■ **REQUIREMENT**: In the entries that follow, the first line to write out is the one containing "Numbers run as", and the last is the one containing "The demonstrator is". Reproduce that stretch exactly, with nothing before or after it.

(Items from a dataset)

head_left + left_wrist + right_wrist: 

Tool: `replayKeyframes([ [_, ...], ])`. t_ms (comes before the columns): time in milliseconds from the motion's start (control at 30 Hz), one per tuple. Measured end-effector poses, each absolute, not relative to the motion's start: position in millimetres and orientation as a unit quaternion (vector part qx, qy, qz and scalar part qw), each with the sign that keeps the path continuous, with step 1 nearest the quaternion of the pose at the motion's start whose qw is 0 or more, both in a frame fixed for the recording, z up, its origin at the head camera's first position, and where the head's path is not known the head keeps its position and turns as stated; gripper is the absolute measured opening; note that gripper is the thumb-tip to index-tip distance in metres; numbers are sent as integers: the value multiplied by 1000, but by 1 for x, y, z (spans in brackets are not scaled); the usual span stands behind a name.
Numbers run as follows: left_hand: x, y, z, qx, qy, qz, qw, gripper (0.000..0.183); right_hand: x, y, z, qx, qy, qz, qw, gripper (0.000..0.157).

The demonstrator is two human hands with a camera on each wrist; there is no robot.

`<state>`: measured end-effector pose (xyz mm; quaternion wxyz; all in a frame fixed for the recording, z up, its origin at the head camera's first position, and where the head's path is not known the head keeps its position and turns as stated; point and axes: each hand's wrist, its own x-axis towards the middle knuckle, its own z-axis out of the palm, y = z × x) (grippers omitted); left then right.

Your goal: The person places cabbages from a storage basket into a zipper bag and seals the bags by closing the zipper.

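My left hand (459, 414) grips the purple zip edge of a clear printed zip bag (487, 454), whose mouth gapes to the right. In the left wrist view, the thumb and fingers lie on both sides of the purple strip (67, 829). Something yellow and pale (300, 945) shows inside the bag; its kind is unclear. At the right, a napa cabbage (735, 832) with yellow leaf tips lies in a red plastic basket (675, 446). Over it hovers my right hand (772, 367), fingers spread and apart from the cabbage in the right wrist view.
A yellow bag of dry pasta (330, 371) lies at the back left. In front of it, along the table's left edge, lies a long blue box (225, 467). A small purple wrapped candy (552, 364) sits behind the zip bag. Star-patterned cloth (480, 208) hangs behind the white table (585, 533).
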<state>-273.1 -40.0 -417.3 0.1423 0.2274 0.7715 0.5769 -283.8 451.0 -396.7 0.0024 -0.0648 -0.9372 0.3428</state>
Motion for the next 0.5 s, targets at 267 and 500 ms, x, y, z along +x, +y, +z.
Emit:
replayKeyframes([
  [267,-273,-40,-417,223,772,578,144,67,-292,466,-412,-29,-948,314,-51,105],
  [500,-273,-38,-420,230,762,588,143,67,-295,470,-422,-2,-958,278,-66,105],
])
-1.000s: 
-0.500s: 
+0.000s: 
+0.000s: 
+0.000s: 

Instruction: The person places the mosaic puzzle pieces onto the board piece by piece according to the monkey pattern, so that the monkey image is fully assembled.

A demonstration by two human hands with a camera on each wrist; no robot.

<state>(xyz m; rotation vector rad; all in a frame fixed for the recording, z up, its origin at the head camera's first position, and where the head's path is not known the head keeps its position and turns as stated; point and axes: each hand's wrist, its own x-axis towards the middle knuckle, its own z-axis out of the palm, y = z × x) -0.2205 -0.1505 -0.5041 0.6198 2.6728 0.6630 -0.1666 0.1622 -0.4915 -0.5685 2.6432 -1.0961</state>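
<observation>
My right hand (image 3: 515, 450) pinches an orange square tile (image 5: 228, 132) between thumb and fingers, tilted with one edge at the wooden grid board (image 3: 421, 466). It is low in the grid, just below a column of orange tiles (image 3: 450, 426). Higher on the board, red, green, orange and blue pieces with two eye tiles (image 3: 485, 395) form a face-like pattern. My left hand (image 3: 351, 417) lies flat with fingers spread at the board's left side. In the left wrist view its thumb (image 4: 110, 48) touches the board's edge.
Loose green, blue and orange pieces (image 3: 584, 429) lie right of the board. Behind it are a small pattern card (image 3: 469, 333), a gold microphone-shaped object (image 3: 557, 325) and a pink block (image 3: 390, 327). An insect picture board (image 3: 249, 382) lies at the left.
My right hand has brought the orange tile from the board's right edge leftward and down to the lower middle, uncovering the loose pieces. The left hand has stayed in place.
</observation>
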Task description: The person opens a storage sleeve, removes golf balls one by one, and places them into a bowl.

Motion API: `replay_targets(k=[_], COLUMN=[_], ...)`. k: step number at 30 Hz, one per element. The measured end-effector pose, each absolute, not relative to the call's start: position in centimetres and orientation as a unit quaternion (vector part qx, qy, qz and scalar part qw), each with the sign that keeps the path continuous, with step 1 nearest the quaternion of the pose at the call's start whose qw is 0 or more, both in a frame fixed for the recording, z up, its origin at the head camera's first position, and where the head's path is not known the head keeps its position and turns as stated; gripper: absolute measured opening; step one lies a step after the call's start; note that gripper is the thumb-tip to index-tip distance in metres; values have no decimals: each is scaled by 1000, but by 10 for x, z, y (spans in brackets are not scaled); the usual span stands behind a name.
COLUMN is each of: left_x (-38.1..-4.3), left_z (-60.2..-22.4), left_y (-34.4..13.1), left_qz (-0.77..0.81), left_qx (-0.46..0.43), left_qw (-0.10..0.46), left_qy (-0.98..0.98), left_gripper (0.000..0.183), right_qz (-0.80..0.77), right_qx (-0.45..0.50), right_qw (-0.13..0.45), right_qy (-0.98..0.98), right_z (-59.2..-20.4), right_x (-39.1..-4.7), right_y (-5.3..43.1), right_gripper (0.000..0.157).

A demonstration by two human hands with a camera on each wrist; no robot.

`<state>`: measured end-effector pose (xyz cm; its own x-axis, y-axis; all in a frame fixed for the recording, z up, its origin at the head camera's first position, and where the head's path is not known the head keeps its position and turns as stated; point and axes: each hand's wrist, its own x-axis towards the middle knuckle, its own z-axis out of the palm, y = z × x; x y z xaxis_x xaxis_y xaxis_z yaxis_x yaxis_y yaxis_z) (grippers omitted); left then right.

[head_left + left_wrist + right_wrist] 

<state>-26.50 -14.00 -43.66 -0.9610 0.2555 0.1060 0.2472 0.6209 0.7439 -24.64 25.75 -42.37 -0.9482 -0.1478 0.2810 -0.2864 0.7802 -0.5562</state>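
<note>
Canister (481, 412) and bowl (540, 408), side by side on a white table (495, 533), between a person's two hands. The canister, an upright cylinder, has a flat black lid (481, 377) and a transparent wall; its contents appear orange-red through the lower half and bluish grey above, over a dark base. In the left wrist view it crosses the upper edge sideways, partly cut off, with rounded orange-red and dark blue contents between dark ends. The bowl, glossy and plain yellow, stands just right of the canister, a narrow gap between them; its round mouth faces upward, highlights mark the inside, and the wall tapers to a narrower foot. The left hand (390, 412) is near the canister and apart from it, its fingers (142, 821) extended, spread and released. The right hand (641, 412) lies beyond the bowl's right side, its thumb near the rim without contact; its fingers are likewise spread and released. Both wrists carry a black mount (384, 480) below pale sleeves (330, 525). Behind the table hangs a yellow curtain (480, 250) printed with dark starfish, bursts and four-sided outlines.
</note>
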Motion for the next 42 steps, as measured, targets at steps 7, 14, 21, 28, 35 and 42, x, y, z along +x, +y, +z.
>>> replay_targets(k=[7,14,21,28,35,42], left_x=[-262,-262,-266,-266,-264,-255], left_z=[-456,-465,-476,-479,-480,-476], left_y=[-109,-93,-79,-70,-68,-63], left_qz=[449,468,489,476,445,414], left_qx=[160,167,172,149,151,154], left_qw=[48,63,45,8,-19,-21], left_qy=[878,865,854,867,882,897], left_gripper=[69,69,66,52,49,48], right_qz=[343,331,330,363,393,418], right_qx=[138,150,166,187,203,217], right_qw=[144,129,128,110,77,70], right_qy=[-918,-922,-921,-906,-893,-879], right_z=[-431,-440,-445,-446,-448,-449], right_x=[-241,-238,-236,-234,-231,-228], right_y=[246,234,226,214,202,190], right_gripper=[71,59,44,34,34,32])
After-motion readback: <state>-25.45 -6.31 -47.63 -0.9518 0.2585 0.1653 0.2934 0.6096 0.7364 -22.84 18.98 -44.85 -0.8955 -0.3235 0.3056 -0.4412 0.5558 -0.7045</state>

■ **REPLY TO THE EXERCISE**:
Numbers run as follows: left_hand: x, y, z, qx, qy, qz, qw, gripper (0.000..0.183); right_hand: x, y, z, qx, qy, qz, qw, gripper (0.000..0.157).

The demonstrator is two human hands with a camera on each wrist; there is no robot.

What has been written here completes the answer.